There are two ways to invest in first trust deeds. You can either invest directly in a loan, or you can invest in a hard money mortgage fund. Hard money mortgage funds sound great. Your investment is backed by a diversified pool of first mortgages, almost like a mutual fund. Great, right?
But there’s a problem. For the past forty years, real estate has crashed by about 45% every ten to twelve years. Examples include the S&L Crisis, the Dot-Com Meltdown, and the Great Recession. It’s been twelve years since the Great Recession.
Almost all hard money mortgage funds fail during these crashes, leaving the fund with no sponsor to make collection calls, to place forced-order fire insurance, to make sure the taxes get paid, to file foreclosure, to get the borrowers out of bankruptcy, to re-key and alarm the property, to renovate the property (almost all foreclosed property needs renovation before they can be sold), and to hire a reliable real estate broker to sell the property. If you are invested in a hard money mortgage fund when the sponsor goes bankrupt (almost all of them DO fail), you may only recover fifty cents (thirty cents?) on the dollar.
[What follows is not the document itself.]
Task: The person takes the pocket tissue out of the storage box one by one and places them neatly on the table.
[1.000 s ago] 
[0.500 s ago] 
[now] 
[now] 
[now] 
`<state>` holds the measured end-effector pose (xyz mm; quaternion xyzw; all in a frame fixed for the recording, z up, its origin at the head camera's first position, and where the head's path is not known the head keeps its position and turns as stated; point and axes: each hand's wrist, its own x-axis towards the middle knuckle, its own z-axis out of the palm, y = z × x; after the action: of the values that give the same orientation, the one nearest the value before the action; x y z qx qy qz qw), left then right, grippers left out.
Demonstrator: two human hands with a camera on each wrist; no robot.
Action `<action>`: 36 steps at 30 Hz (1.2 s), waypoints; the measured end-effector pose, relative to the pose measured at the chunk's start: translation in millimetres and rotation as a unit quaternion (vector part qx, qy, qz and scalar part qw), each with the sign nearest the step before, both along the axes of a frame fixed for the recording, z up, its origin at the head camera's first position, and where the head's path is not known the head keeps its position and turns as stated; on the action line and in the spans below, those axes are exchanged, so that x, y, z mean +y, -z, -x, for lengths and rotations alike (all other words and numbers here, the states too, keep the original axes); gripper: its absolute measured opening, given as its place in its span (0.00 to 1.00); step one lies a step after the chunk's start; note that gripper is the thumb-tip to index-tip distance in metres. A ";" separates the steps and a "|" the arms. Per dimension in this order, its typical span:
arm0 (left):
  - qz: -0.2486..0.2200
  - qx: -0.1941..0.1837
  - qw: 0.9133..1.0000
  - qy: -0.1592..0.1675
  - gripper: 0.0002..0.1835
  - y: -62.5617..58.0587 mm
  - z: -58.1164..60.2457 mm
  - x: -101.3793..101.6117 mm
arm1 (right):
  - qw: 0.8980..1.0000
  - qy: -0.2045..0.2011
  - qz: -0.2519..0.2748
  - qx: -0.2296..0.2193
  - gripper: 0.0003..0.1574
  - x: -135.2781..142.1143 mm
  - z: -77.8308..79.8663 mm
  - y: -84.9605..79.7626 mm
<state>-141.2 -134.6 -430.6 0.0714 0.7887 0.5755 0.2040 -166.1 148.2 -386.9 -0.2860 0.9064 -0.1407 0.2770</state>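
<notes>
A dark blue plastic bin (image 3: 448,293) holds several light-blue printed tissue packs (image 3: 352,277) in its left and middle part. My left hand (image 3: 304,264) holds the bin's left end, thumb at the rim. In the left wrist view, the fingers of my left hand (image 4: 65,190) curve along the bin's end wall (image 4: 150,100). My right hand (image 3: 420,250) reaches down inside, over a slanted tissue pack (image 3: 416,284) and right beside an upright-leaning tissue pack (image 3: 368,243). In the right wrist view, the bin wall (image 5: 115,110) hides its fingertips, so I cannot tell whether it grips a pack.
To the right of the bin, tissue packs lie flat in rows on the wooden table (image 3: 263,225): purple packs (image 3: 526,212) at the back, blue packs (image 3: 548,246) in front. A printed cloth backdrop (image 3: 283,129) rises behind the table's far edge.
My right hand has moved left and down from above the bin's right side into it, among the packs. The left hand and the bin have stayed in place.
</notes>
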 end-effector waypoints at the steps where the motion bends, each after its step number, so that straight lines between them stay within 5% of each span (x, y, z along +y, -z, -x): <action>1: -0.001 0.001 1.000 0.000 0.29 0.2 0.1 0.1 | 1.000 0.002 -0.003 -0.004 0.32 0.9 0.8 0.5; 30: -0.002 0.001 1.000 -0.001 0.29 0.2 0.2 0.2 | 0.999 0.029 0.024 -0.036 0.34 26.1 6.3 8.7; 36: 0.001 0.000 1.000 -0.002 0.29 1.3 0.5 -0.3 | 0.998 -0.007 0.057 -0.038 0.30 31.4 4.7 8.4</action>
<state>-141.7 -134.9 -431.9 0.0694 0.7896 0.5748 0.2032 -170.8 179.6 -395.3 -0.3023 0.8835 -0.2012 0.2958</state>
But why do the sponsors of these mortgage funds almost always go bankrupt? Answer: They never charge enough for loan servicing and property management to make their payroll and to pay their rent. During good times, they pay their expenses and earn a profit from the loan fees they earn when they make new loans. When the real estate crash hits, however, new money stops coming into their funds. Their existing investors line up to withdraw their funds, and these withdrawals eat up any liquidity from loan payoffs. Since he has no money with which to make new loans and earn loan fees, the sponsor goes bankrupt.